Anthropometric (BMI) and demographic data (age, sex, ethnicity and year of diabetes onset) were collected by appropriately trained research staff. Social deprivation was determined by assigning an index of multiple deprivation (IMD) rank to the participant’s resident area based on their postcode. IMD scores are publicly available continuous measures of compound social and material deprivation linked to health outcomes.37
Diabetes Distress Scale
The Diabetes Distress Scale (DDS)13 is a 17-item self-report DRD measure comprising four domains—emotional burden, physician-related distress, regimen-related distress and diabetes-related interpersonal distress. Individuals report severity of difficulties over the last month using a 6-point scale (1: ‘not a problem’; 6: ‘a very serious problem’).
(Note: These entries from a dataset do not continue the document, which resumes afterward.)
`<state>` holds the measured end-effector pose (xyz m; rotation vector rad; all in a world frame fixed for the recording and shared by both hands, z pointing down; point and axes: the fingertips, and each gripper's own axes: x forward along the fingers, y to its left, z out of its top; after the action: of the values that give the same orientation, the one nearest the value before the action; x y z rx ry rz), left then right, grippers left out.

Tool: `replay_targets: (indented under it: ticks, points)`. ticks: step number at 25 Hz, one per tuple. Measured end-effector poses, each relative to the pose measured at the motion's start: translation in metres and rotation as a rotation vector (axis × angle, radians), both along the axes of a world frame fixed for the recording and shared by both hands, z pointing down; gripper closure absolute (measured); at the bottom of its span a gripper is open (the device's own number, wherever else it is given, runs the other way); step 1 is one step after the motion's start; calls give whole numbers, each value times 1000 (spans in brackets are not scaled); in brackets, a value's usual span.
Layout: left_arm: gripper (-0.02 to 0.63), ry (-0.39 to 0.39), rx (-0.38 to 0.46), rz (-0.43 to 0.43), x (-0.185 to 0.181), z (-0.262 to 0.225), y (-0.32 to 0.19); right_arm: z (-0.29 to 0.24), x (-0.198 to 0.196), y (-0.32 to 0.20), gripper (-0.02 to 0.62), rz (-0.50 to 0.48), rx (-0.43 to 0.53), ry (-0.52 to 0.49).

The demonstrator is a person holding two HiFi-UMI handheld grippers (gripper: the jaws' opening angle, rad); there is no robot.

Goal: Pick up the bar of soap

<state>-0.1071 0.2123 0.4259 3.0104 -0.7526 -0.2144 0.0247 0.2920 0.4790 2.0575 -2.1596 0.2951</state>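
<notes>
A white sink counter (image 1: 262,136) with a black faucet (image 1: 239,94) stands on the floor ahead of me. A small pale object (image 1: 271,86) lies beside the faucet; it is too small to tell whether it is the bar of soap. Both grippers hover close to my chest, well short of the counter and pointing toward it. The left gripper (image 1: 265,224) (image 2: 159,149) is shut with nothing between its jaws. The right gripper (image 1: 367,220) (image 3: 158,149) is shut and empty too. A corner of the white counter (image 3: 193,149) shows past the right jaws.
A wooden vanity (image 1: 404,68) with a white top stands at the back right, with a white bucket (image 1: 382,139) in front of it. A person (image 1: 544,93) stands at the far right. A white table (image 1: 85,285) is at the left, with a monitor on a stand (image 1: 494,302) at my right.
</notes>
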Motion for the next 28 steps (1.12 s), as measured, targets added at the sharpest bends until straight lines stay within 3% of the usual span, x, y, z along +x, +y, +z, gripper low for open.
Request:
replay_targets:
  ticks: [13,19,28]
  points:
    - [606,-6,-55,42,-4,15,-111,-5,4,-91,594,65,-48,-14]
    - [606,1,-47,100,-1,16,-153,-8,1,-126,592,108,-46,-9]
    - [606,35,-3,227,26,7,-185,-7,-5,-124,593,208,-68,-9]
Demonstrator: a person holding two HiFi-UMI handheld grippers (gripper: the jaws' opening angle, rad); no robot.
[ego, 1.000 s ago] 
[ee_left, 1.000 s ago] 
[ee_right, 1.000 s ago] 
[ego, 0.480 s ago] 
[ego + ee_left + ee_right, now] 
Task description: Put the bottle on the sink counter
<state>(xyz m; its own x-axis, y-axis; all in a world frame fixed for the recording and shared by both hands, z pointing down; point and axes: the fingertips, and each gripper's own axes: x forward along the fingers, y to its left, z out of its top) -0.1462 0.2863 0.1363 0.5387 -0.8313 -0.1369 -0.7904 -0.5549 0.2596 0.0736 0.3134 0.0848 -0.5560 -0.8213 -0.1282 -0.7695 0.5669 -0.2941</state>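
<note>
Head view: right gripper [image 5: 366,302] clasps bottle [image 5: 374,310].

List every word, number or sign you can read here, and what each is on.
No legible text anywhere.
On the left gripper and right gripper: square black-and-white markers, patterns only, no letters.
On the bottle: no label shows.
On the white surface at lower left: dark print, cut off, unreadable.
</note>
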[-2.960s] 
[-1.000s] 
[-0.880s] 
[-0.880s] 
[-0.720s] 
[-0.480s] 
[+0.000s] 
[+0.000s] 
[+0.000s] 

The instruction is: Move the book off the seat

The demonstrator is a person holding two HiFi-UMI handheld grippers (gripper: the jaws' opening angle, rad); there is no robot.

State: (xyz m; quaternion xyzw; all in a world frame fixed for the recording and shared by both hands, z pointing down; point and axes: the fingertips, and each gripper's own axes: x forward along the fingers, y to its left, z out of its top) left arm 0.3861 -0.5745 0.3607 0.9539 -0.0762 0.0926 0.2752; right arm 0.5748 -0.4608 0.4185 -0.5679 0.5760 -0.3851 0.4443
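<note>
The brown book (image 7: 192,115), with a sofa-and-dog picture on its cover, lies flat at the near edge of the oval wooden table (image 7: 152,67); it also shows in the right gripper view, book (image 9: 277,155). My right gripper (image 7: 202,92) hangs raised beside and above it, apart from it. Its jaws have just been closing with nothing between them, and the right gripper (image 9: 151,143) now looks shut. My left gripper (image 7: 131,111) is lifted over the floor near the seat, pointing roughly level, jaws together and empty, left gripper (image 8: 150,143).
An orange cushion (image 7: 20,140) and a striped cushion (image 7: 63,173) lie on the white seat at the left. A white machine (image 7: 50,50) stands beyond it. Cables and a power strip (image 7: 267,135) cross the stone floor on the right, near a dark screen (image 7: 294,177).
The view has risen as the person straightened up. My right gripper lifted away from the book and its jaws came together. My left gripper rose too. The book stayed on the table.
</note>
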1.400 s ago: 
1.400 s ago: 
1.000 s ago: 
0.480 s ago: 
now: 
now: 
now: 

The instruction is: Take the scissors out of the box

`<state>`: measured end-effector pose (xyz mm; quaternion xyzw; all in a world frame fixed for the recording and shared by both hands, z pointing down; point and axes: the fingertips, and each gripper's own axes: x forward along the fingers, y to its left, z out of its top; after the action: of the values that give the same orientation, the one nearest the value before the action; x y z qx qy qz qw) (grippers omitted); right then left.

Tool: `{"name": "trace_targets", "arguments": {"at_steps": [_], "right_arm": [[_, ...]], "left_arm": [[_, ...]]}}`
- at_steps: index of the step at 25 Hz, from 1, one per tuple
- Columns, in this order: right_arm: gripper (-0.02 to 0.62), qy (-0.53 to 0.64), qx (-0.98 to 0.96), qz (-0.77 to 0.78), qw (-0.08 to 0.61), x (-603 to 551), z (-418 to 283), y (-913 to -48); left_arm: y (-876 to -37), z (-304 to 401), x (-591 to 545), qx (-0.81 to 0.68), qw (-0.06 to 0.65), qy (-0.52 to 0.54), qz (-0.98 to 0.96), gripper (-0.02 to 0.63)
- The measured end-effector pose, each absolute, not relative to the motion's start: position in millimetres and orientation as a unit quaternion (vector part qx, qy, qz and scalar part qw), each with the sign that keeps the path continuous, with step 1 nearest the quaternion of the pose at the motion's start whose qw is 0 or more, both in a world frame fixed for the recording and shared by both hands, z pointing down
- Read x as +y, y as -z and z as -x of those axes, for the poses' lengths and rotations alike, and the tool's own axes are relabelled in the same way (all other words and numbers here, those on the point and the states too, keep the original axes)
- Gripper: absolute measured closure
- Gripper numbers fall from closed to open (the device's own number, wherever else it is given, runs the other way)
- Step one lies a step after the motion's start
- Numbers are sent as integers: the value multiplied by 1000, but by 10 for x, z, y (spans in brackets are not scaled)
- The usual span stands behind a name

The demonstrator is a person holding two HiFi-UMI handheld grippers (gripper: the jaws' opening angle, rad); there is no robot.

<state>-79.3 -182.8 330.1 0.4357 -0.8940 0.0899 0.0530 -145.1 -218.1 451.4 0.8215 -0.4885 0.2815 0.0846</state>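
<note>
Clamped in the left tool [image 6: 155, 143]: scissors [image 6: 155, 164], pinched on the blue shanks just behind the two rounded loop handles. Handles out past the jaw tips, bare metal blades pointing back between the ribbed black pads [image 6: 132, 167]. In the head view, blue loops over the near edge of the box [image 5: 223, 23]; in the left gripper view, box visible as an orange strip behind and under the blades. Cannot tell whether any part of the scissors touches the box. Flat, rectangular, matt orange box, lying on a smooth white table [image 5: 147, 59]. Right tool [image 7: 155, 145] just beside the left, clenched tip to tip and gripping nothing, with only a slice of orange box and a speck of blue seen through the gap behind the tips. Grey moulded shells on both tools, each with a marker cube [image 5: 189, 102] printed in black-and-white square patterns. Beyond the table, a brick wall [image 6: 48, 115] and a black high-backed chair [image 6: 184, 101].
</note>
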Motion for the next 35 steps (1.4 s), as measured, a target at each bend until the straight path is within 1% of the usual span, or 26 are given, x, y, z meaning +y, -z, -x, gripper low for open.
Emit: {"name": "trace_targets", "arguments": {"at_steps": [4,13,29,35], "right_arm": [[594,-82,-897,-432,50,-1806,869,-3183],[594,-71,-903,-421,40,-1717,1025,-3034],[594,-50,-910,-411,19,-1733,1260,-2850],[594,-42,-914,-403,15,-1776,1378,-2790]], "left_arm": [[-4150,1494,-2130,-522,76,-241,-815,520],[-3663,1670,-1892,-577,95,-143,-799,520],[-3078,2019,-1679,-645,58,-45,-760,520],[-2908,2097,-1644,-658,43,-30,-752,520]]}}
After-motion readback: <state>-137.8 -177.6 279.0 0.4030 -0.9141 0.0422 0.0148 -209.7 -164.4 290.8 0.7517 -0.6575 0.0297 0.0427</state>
No items evaluated sleep difficulties. Item scores were averaged for an overall mean (range: 1–6), with higher values indicating greater distress. A consistent structure and good internal reliability and validity have been demonstrated,13 with Cronbach’s α evaluated at 0.89.34 Regarding criterion validity, the DDS has demonstrated associations with HbA1c, diabetes self-efficacy, diet and physical activity.38
The SCS23 is a self-report questionnaire measuring individual self-compassion. It comprises 26 statements rated on a 5-point scale (1: ‘almost never’; 5: ‘almost always’). Items form six subscales: three positive (self-kindness, common humanity, mindfulness) and three negative (self-judgment, isolation, overidentified), with an established bifactor model in which total and subscale scores provide equally effective explanations of outcome variance across international samples.39 The total score comprises the mean of subscale scores (range: 1–5), with negative items reverse-scored; consequently, higher scores indicate greater self-compassion (low: 1–2.5; moderate: 2.5–3.5; high: 3.5–5).12 Reliability in populations affected by diabetes is excellent (α=0.91).34
Epworth Sleepiness Scale
The Epworth Sleepiness Scale (ESS)40 is a self-report questionnaire measuring daytime sleepiness via current dozing behavior rather than subjective sleepiness. Eight items are rated on a 4-point scale regarding likelihood of dozing while undertaking readily relatable daytime activities (0: ‘would never doze’; 3: ‘high chance of dozing’). These items are summed (range: 0–24). Higher scores relate to higher daytime sleepiness, with a ‘normal’ range of 0–10.
Objective sleep measures
Participants wore a GENEActiv accelerometer device on their non-dominant wrist for up to eight consecutive 24-hour days. The device was fitted at the data collection clinic and participants were asked not to remove it until the end of the wear period, when they returned it in a prepaid envelope. The GENEActiv was initialized to collect data at 100 Hz and data uploaded using GENEActiv PC software V.3.2. Data were processed using R package GGIR V.1.8–1 (http://cran.r-project.org).41 Participants were excluded if their accelerometer files showed postcalibration error >0.01 g (10 mg), or <3 days’ valid wear (defined as >16 hours per day). Sleep duration was calculated using the automated sleep detection algorithm.42 Outputs included mean sleep duration (all days, weekday and weekend) and mean sleep midpoint (weekday and weekend). SJL was calculated by subtracting sleep midpoint for weekdays from weekends, following the study by Wittmann et al.7
Data were collated using Microsoft Excel before transfer into SPSS for Windows V.25 for analysis. The SCS was completed by 484 participants, 5 of whom were excluded due to missing DDS data. Hierarchical multiple regressions were used to determine the predictive value of sleep variables and self-compassion for DDS score. Age, sex, ethnicity, BMI, HbA1c, age of diabetes onset and IMD were added at step 1, sleep variables (ESS, sleep duration and SJL) at step 2 and self-compassion at step 3. Two models were generated, using either total SCS score or the six subscales at step 3, since both components explain similar variance in outcomes.39 Mediation analyses were completed using PROCESS V.4.0, model 4,43 with 95% bootstrap CIs (5000 sample).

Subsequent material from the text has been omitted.